▶ **Task requirements**: When the line containing "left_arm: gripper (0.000" appears in the data below, begin copying there and stop only after the line containing "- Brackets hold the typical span".

▶ **Exercise data**:

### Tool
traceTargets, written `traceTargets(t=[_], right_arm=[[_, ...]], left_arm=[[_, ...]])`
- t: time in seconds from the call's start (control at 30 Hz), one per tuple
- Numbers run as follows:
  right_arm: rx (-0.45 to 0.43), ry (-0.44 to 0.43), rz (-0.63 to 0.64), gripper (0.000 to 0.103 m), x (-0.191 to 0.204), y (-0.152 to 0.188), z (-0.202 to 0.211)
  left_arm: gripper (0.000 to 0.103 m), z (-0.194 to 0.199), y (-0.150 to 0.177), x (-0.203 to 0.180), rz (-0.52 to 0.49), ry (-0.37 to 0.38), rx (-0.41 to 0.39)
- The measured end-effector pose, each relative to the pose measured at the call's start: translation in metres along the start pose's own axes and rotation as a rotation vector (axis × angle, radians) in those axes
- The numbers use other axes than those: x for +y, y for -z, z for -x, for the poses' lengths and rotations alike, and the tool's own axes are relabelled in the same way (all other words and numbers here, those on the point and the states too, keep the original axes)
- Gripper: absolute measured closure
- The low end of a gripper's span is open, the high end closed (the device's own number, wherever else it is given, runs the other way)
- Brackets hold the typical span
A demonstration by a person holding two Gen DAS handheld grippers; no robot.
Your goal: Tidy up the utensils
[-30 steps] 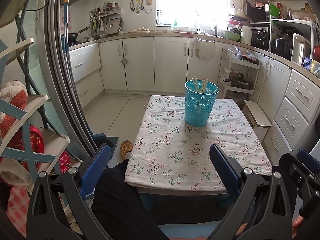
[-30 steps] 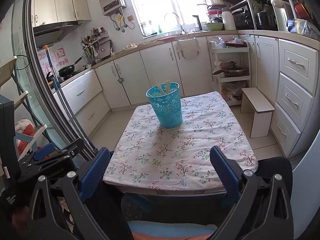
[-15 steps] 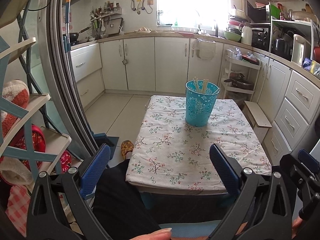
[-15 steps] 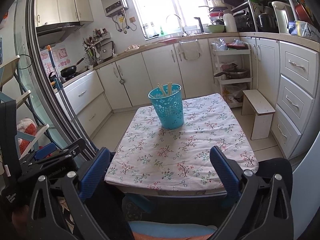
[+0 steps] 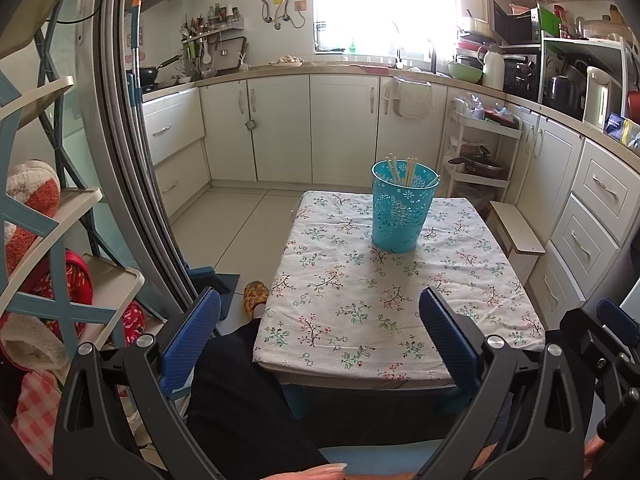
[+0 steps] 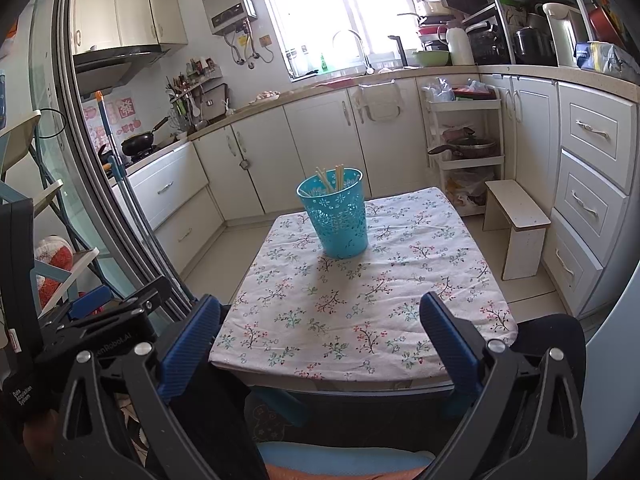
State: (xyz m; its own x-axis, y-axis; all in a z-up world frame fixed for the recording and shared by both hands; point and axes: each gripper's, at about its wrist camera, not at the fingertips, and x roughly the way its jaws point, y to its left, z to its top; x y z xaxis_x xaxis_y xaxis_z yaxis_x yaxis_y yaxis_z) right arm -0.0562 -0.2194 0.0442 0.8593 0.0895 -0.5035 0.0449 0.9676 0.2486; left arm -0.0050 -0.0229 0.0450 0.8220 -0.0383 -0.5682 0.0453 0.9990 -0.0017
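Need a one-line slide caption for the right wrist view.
Open right gripper faces a blue basket of chopsticks on a floral tablecloth.

The left gripper (image 5: 320,328) is held low with its blue-padded fingers (image 5: 192,330) spread wide apart and nothing between them. The right gripper (image 6: 320,332) sits level beside it, its fingers (image 6: 448,336) equally wide and empty. A dark-trousered leg (image 5: 240,392) extends below, and a fingertip (image 5: 320,470) shows at the bottom edge.
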Motion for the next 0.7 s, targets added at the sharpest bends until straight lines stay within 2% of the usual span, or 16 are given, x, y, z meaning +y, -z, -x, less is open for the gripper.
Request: traceTargets(t=[0.7], right_arm=[[-0.007,-0.004,0.012,0.007,0.0026,-0.0010,0.0012]], left_arm=[[0.007,0.0018,0.0009,0.0033,0.001,-0.002,-0.004]])
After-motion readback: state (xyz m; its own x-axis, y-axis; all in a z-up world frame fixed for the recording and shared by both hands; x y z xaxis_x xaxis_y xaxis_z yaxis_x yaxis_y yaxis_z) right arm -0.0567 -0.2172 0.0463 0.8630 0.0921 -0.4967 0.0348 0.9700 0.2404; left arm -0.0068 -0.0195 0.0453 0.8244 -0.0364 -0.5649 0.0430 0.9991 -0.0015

▶ **Response area**:
  left_arm: gripper (0.000 to 0.103 m), z (-0.194 to 0.199), y (-0.150 to 0.177), x (-0.203 to 0.180), rz (-0.52 to 0.49), ry (-0.37 to 0.38), rx (-0.41 to 0.39)
- The measured end-effector pose, each relative to the pose measured at the call's start: translation in metres along the start pose's own axes and rotation as a rotation vector (axis × angle, radians) in those axes
- The numbers use other axes than those: x for +y, y for -z, z for -x, for the poses' lengths and rotations alike, and the tool's own axes are relabelled in the same way (all other words and numbers here, those on the point and the states too, keep the original axes)
- Gripper: absolute measured closure
- The low end of a gripper's span is open, the high end closed (the device's own number, wherever else it is given, runs the other way)
- Brackets hold the typical span

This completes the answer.